Task to complete
Repeat the data word for word, excluding every picture.

────────

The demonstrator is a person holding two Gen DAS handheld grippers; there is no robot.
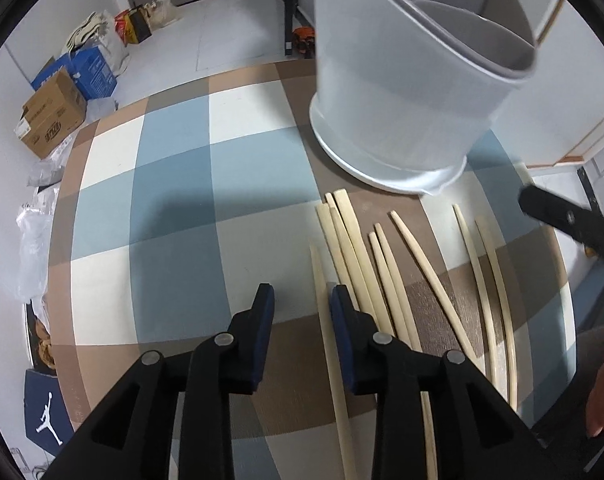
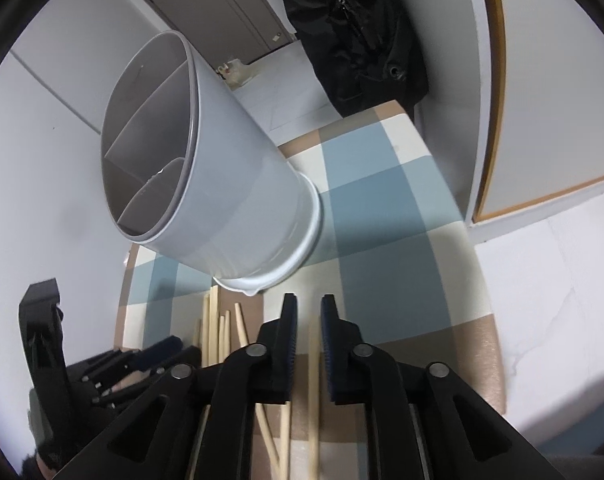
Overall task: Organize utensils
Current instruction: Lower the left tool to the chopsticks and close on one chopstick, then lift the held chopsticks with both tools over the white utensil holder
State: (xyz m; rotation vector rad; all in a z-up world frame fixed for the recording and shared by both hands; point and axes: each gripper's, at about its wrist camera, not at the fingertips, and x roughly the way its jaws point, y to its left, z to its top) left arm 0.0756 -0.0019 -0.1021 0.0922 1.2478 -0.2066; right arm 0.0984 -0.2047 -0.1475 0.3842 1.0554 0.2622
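Over the checked table (image 1: 174, 184), left gripper (image 1: 302, 300) points steeply down, jaws part-spread, one chopstick (image 1: 321, 308) lying loose between; right gripper (image 2: 307, 312) likewise slightly apart astride another chopstick (image 2: 313, 380). Remaining chopsticks (image 1: 401, 260) lie fanned before the grey divided holder (image 1: 401, 92)

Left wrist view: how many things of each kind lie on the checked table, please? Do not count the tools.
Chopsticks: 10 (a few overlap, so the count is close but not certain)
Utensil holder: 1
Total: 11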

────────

Response area
The demonstrator is a person holding two Gen DAS handheld grippers; there is no robot.
Overall task: Organize utensils
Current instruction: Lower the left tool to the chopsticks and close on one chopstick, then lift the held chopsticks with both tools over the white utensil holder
State: (xyz m; rotation vector rad; all in a z-up world frame fixed for the recording and shared by both hands; point and axes: each gripper's, at about its wrist camera, not at the fingertips, and x roughly the way its jaws point, y to its left, z to its top) left arm 0.0756 -0.0019 -0.1021 0.0922 1.2478 -0.2066; right arm 0.0984 -0.2047 -0.1475 0.3842 1.0554 0.2622
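Over the checked table (image 1: 174, 184), left gripper (image 1: 302, 300) points steeply down, jaws part-spread, one chopstick (image 1: 321, 308) lying loose between; right gripper (image 2: 307, 312) likewise slightly apart astride another chopstick (image 2: 313, 380). Remaining chopsticks (image 1: 401, 260) lie fanned before the grey divided holder (image 1: 401, 92)

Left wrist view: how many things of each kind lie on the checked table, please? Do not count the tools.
Chopsticks: 10 (a few overlap, so the count is close but not certain)
Utensil holder: 1
Total: 11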

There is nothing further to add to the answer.